● **WORK INSTRUCTION**
Give the data below again exactly as it stands. Omit the pictures.

● **DATA PROVIDED**
◆ ◆ ◆ ◆

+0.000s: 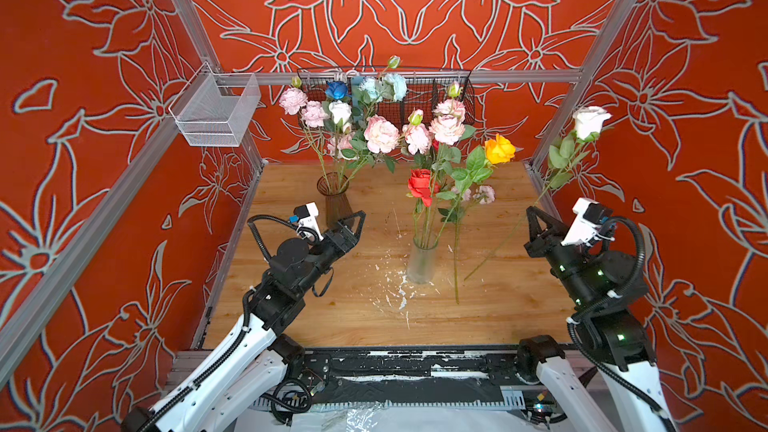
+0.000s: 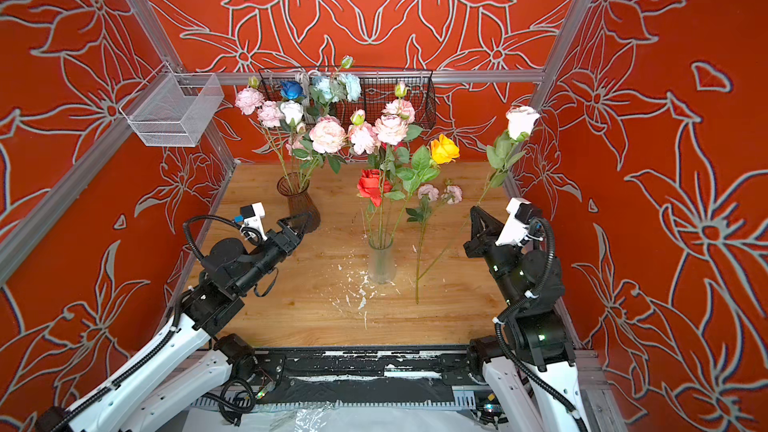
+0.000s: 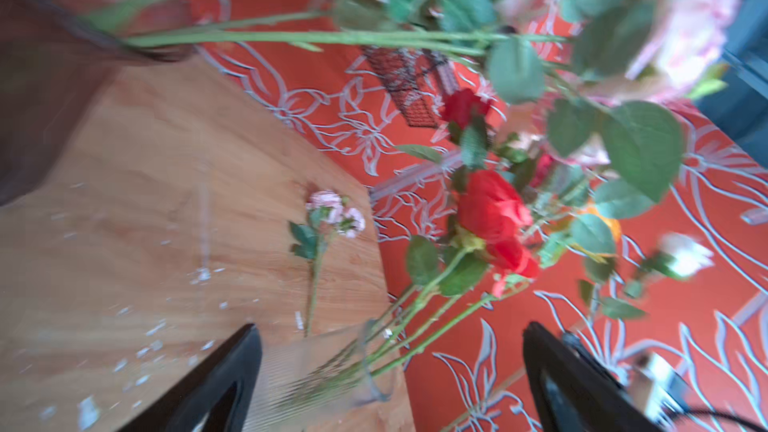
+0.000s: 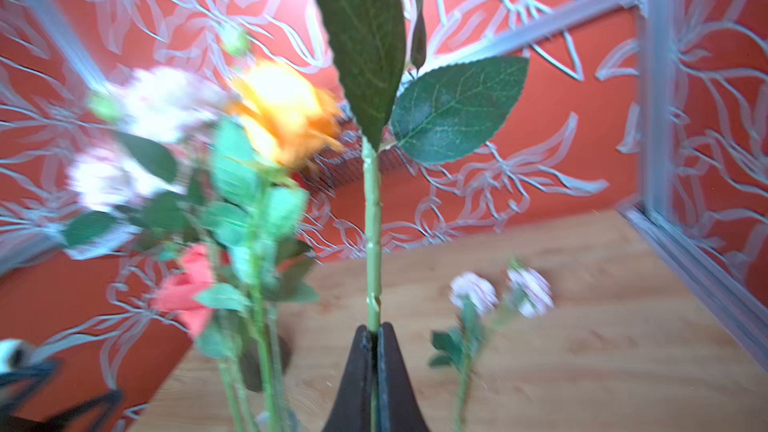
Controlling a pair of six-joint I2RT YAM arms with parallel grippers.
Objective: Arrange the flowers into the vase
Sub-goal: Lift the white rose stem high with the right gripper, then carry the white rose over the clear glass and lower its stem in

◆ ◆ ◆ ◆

● **ANSWER SPACE**
+0.000s: 
+0.000s: 
+0.000s: 
+0.000s: 
Controlling a pair of six-joint I2RT YAM arms with parallel grippers.
Objective: Arrange the flowers into the vase
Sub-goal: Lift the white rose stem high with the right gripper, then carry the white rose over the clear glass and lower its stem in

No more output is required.